Washington is already uneasily co-ordinating its military operation, including air strikes and thousands of Special Forces, in Iraq to avoid Iranian Quds special forces sent by Tehran to back Shia militias fighting the Islamic State and other Sunni rebels.
Now, the Obama Pentagon faces deconflicting air strikes so U.S. and Russian warplanes remain separated as they attack an overlapping set of rebel groups in Syria.
In Moscow, Mr. Putin said Russian air strikes would "be supporting the Syrian army purely in its legitimate fight with terrorist groups" – claiming much of the same sort of political legitimacy Washington invokes for the U.S.-led air war, which includes six Canadian warplanes, in Iraq. There, it is cast as an air campaign at the request of the Iraqi government against rebels and terrorists seeking to topple the Baghdad regime.

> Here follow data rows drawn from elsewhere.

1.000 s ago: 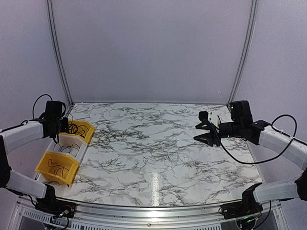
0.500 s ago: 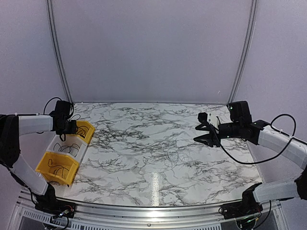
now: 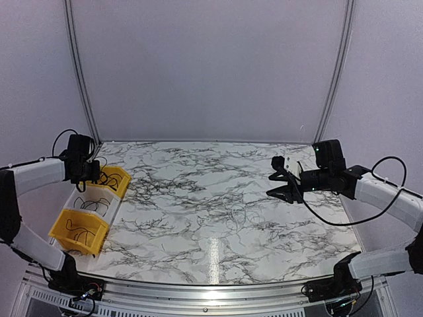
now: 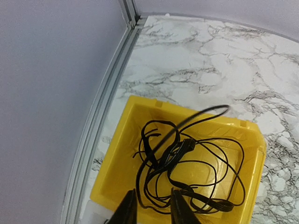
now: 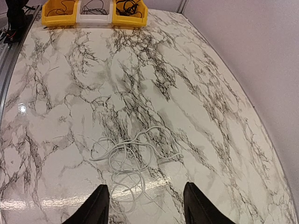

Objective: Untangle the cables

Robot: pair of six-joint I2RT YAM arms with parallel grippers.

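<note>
A bundle of black cables (image 4: 187,158) lies loosely coiled inside a yellow bin (image 4: 117,158), one strand arching up over its far rim. My left gripper (image 4: 152,210) hovers over the bin's near edge with its jaws a little apart; strands lie below the gap and nothing is pinched. From above, the left gripper (image 3: 88,176) sits by the far yellow bin (image 3: 119,177). A pale cable (image 5: 126,158) lies in loose loops on the marble, also seen as thin loops (image 3: 234,218) at mid-table. My right gripper (image 5: 145,205) hangs open above it, apart from it.
Three bins stand in a row at the table's left edge: the far yellow one, a white one (image 3: 99,198) and a near yellow one (image 3: 79,228), each with black wire inside. A metal rail (image 4: 100,107) runs along the wall beside them.
My left gripper has opened over the far yellow bin and the black cables now rest there. The left arm shifted slightly. The right arm has barely moved.
</note>
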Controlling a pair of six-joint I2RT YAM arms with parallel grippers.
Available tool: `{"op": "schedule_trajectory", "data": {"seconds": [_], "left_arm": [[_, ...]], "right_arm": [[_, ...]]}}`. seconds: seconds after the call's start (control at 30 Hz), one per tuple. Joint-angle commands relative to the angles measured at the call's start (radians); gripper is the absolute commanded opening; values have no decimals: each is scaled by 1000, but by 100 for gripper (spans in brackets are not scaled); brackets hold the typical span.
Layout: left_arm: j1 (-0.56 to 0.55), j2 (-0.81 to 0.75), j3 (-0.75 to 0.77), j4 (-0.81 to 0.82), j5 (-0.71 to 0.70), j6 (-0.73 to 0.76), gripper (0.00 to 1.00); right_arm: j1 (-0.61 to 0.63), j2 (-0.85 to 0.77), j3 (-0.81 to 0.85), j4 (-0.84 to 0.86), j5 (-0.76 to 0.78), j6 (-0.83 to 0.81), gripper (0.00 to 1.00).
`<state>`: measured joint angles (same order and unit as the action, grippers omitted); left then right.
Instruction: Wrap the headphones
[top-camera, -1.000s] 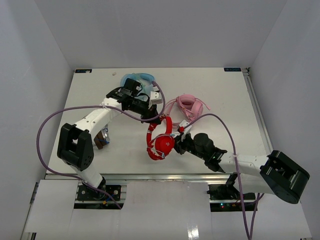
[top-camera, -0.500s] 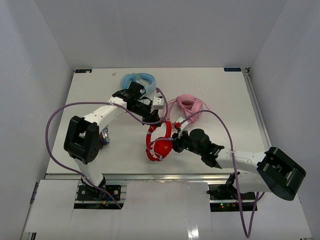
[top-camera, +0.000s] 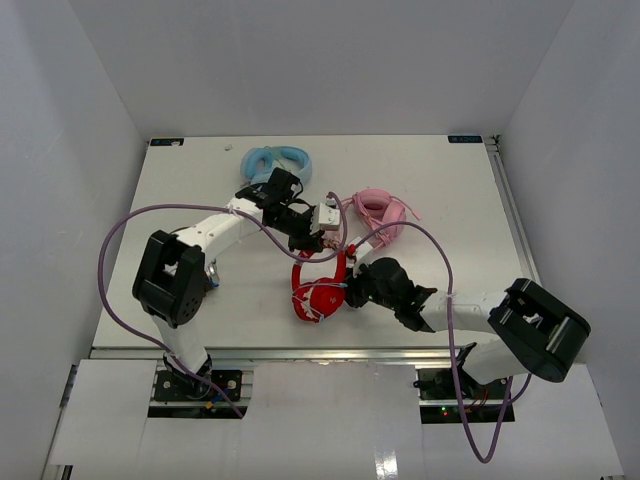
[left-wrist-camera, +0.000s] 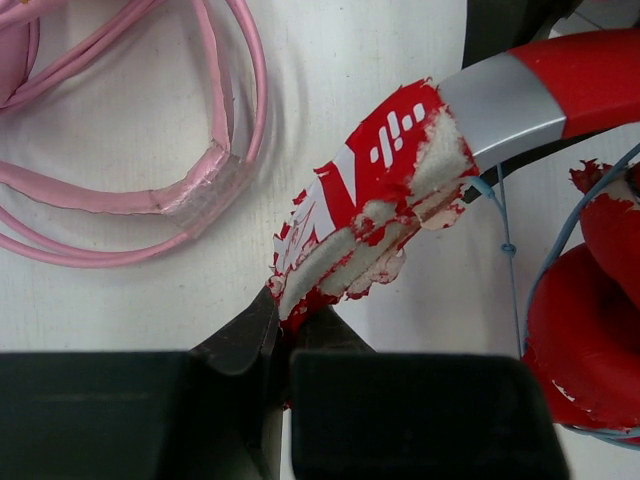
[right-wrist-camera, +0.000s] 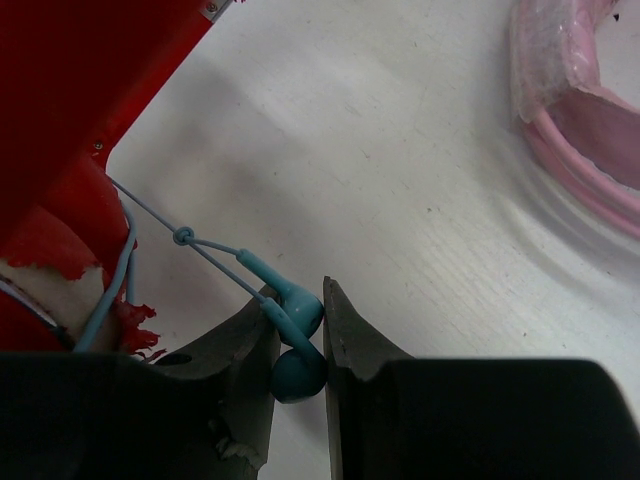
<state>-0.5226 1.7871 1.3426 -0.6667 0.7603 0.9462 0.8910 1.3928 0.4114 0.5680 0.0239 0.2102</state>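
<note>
Top external view: the red headphones (top-camera: 318, 292) lie on the white table (top-camera: 450, 190) near its front edge, between the two arms and just in front of the pink headphones (top-camera: 375, 208). The light-blue headphones (top-camera: 272, 160) lie farther back. In the left wrist view, the left gripper (left-wrist-camera: 285, 322) is clamped on the torn, flaking headband padding (left-wrist-camera: 370, 225). In the right wrist view, the right gripper (right-wrist-camera: 298, 335) pinches the teal bud-shaped ends (right-wrist-camera: 300, 312) of the thin cable (right-wrist-camera: 215, 250), which runs to the red earcup.

Three sets: red headphones (top-camera: 318, 298), pink headphones (top-camera: 372, 208), light-blue headphones (top-camera: 265, 160); two arms: left arm (top-camera: 215, 232), right arm (top-camera: 465, 308).
</note>
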Motion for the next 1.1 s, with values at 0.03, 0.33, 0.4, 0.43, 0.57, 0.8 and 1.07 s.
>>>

U.S. officials have invoked the right of self-defence under Article 51 of the United Nations charter as justification for bombing targets outside Iraq in Syria. Mr. Putin's chief of staff said Russia was coming to the aid of its long-time ally, Syria, at the request of Mr. al-Assad. The difference between Russian bombing and U.S. bombing in Syria is that "they do not comply with international law, but we do," said Sergei Ivanov, Mr. Putin's chief of staff.
In announcing the air campaign, Mr. Putin, like Mr. Obama, ruled out sending large numbers of ground troops to Syria. But Moscow has sent roughly 1,000 marines to guard the Syrian airfield where about two dozen Sukhoi fighter-bombers are based.
For Mr. Obama, the Russian leader's military gambit creates an unwelcome dynamic and will fuel accusations by domestic critics that the U.S. President's dithering on Syria allowed the violence to worsen and spread. "It did not have to be this way – but this is the inevitable consequence of hollow words, red lines crossed, tarnished moral influence, leading from behind and a total lack of American leadership," said Senator John McCain, an Arizona Republican, defeated by Mr. Obama in the 2008 presidential election and long a fierce critic of his Democratic rival, hours after the Russian warplanes attacked.
Earlier this week, in a speech to the United Nations, Mr. Obama said: "The United States is prepared to work with any nation, including Russia and Iran, to resolve the conflict" in Syria, but he offered no specific plan and in a subsequent meeting with Mr. Putin came to no agreement on joint action.
U.S. and Russian military deconfliction may be far easier than sorting out the convoluted and often conflicting political aims of the United States, Russia and Iran. All three powers have different stakes as Syria collapses in violence, but they also share the goal of destroying the nascent caliphate being carved out of western Iraq and eastern Syria by Islamic State extremists.
American and Russian, previously Soviet, militaries have decades of experience and plenty of communications channels available to avoid unintended encounters.
"My problem isn't that I don't understand what they're doing," U.S. Defence Secretary Ash Carter said at a Pentagon briefing. "My problem is that I think what they are doing will backfire and is counterproductive."
Like Mr. Obama, Mr. Putin made the case for attacking Islamic extremists on the basis that if left unchecked and allowed to create a caliphate, the jihadis would eventually pose a threat at home.
"If they succeed in Syria … they will come to Russia, too," Mr. Putin said.